Near the end of the book, in a breathtaking passage, the author quotes her mother saying: “If you had spoken, I could have left. Your silence is your responsibility. If you had spoken, none of this would have happened. There was no violence. Your brother was never forced. My husband did nothing. It is your brother who deceived me. “
Thus, the guilt is transferred, assuming multiple faces. The same is true of buried crime. Likewise, a secret kept for a long time requires its inexorable measure of suffering.

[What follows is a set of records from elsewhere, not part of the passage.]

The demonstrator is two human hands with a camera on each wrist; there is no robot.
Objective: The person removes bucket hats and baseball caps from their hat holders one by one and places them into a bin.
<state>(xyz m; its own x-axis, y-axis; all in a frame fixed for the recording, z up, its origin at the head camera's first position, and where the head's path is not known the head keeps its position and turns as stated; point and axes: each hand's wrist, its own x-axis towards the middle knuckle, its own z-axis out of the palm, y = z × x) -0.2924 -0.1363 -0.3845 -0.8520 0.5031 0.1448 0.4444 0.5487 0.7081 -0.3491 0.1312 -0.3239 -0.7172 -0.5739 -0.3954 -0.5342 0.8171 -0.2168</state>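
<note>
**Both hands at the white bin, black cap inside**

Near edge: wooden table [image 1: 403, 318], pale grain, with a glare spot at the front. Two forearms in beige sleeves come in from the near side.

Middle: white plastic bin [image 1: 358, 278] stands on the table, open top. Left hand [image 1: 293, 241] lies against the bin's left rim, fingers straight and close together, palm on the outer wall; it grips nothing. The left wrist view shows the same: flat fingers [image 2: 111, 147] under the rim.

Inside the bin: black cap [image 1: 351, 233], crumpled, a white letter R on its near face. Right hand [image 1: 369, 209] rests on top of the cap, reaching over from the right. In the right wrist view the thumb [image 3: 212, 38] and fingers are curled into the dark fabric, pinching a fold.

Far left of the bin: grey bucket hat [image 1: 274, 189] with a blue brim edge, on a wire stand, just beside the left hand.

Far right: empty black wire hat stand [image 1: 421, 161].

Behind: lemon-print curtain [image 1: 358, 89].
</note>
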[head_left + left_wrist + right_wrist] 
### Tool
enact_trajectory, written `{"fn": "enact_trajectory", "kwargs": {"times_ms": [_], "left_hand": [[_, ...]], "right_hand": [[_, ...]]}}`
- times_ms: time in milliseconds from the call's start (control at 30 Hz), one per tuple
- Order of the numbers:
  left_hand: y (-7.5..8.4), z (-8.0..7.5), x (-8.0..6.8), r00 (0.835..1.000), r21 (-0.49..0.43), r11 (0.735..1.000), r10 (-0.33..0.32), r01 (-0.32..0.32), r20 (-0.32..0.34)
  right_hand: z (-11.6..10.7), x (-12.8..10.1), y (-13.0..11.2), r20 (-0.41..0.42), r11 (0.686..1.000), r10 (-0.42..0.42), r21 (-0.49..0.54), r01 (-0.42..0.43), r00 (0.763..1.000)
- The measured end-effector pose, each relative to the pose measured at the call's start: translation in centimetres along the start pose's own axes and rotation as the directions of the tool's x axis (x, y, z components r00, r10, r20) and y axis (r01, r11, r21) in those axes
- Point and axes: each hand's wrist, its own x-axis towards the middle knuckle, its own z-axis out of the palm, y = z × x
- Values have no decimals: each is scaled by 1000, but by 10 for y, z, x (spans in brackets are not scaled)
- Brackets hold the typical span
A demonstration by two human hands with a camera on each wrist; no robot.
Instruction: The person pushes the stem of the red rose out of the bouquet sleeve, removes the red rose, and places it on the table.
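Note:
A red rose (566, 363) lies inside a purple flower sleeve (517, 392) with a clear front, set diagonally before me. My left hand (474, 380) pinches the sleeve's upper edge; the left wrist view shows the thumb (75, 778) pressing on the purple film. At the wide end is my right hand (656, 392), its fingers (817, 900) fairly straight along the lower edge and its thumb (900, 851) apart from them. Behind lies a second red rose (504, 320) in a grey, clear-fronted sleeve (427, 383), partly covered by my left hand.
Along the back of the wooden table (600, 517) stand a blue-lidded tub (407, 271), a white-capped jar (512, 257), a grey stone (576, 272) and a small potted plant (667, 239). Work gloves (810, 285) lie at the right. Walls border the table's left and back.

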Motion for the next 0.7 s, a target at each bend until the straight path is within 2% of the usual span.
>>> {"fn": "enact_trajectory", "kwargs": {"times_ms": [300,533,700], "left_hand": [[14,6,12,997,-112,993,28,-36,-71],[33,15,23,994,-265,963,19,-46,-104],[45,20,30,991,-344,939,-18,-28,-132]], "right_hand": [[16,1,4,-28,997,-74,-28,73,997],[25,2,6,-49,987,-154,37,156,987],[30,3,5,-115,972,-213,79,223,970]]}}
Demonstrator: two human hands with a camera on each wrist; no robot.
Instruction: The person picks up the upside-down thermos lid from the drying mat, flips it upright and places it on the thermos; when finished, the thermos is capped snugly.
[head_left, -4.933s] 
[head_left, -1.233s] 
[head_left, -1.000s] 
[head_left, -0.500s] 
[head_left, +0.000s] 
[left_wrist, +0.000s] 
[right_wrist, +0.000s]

Mrs. Kouchner, whose brother swore silence when she told him what had happened, writes that she concluded in early adulthood that “My fault is consent. I am guilty of not having prevented my stepfather, of not having understood that incest is prohibited. ”(Under French law, sexual abuse of a child by a stepfather is considered incest.)
His sense of guilt was compounded by his mother’s accusation that his silence was the real crime. Above all, there was a particular terror: in a family of multiple suicides, her mother’s readiness to take her own life could never be excluded. She died of cancer.
“My mother reversed responsibilities, reversed roles,” said Kouchner. “She became the victim of my decision not to speak. And when I spoke, she accused me of wanting to ruin her life. I said to her, ‘So, should I speak or not? Whatever I do is wrong ‘”.
What about Mr. Duhamel? “My mother confronted him and I think that in the end they built a story to try to absolve themselves, to hide the violence from everything.”
Now there seems to be no restraint on the “affaire”. Mr. Duhamel, 70, hired a prominent lawyer to defend him. He has said nothing since his resignation this month as head of the body that oversees the renowned Sciences Po university.
It was clear that Duhamel benefited from the silence of many in his circle of friends in Paris, a recurring pattern in cases involving powerful men. Jean Veil, a prominent Paris lawyer, and Frédéric Mion, the director of Sciences Po, acknowledged that they knew about the sexual abuse charges, but did not act against Duhamel.
Mrs. Kouchner’s brother, called “Victor” in the book, for the first time filed a lawsuit against Mr. Duhamel. The French public prosecutor opened an investigation for child rape and sexual assault. An official incest investigation commission was reinvigorated with the appointment of two new co-chairs.
“It is decent that he be quiet,” said Kouchner of Duhamel. “Because, in fact, he kept me quiet for many years. Not directly. Even so, he crushed us. Up to a point, I said, ‘Why am I silent? What is this secret that is not a secret, that secret that preserves an executioner? ‘”
Wasn’t “Executioner” a strong word? “Ah, he did a lot of damage to us,” said Kouchner. She noted that Duhamel was unlikely to face punishment because of France’s statute of limitations, one of the reasons she wanted an “indelible” testimony that her children and grandchildren could read.
There is much for your descendants to ponder. Mrs. Kouchner’s evocation of summer days at the family estate on the Côte d’Azur is powerful in her evocation of a false idyll: tennis, meals, Scrabble, wine, laughter – as well as a naked bath in the pool, playing under the table and the mockery of bourgeois sexual restrictions.
“It is forbidden to forbid” was the motto of these family gatherings, she writes. Her grandmother explained to her how to have an orgasm on a bicycle or horse.
All the while, a snake lurked, in this family and beyond. Mrs. Kouchner quotes an expensive saying to her father, Bernard: “Among the strong and the weak, it is freedom that oppresses and law that liberates”. She notes, “I would discover the full meaning of this.”
Constant Méheut in Paris contributed reporting.